As illustrated in FIGS. 2, 4, 5, 7, and 8, heating system 300 may include a heat intake passage 305, a heat circulation fan 310, a plurality of heat exhaust passages 315a and 315b, and a plurality of heat exhaust nozzles 320a and 320b, which may together form a plurality of recirculating heating airflow passages that transfer recirculating heating airflow H1, H2a, H3a, H2b, and H3b. Heat intake passage 305 may transfer heating airflow H1 to heat circulation fan 310, where the heating airflow may split into heating airflow H2a and H2b. Heat exhaust passage 315a may transfer heating airflow H2a to heat exhaust nozzle 320a, where it may be transferred via heat exhaust nozzle 320a into incubation chamber 235. Similarly, heat exhaust passage 315b may transfer heating airflow H2b to heat exhaust nozzle 320b, where it may be transferred via heat exhaust nozzle 320b into incubation chamber 235. Heat intake passage 305 may then draw air from incubation chamber 235 based on operation of heat circulation fan 310, thereby facilitating continuous recirculation of heating airflow. Heating airflow H1, H2a, H3a, H2b, and H3b may not be fluidly connected to the exemplary disclosed ventilation airflow described below (e.g., other than both airflows being drawn from and exhausted into incubation chamber 235).

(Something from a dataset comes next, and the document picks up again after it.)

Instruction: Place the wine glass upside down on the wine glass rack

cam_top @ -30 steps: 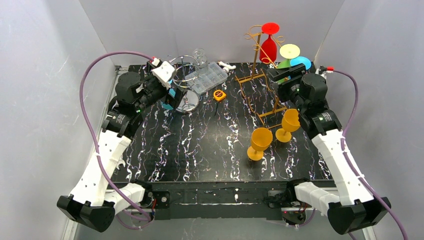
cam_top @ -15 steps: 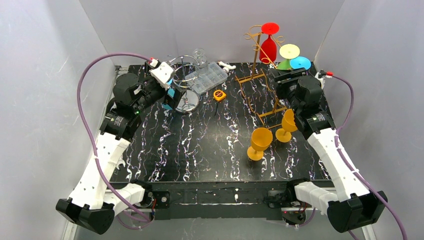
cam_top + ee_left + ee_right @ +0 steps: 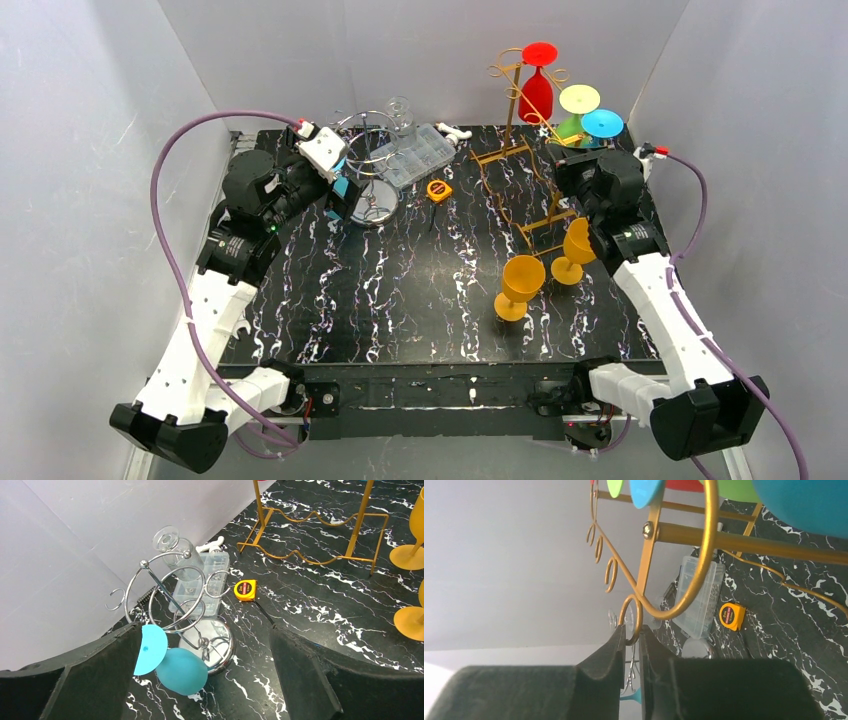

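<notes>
The gold wine glass rack (image 3: 515,150) stands at the back right. Red (image 3: 537,95), yellow (image 3: 579,99), green (image 3: 568,128) and blue (image 3: 602,122) glasses hang upside down on it. My right gripper (image 3: 558,150) sits just below the blue glass (image 3: 804,505). Its jaws (image 3: 632,632) are shut to a thin slit, with a gold curl of the rack (image 3: 631,615) showing at the tips; contact cannot be told. Two orange glasses (image 3: 520,285) (image 3: 578,250) stand upright on the table. My left gripper (image 3: 205,630) is wide open and empty beside a teal glass (image 3: 181,671).
The teal glass hangs on a chrome rack (image 3: 372,175) at the back left, along with a clear glass (image 3: 172,542). A clear plastic box (image 3: 418,153) and a yellow tape measure (image 3: 438,189) lie between the two racks. Grey walls close in three sides.
My right gripper's jaws have closed from wide apart to a thin slit beside the blue glass, which stays hanging on the gold rack. The left arm has drifted slightly left.
</notes>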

Heat circulation fan 310 may be any suitable component for pressurizing an airflow to draw heating airflow H1 from incubation chamber 235 and transferring the airflow as heating airflow H2a, H2b, H3a, and H3b via respective heat exhaust passages 315a and 315b (e.g., where the flowing air may be heated as described below) and heat exhaust nozzles 320a and 320b to be transferred back into incubation chamber 235. Heat circulation fan 310 may be an axial fan such as a propeller fan or a centrifugal blower design.

Heat exhaust nozzles 320a and 320b may be any suitable components for exhausting airflow H3a and H3b into incubation chamber 235. Heat exhaust nozzles 320a and 320b may be any suitable nozzles for axial airflow. Heat exhaust nozzles 320a and 320b may be round jet nozzles, cluster nozzles, flat jet nozzles, or any other suitable type of nozzles. For example, heat exhaust nozzles 320a and 320b may be any suitable type of nozzles that may quietly and with low restriction serve to optimize the homogeneity of the temperature within the infant chamber. FIGS. 15 and 16 illustrate a detailed view of heat exhaust nozzle 320b (e.g., heat exhaust nozzle 320a may be similar).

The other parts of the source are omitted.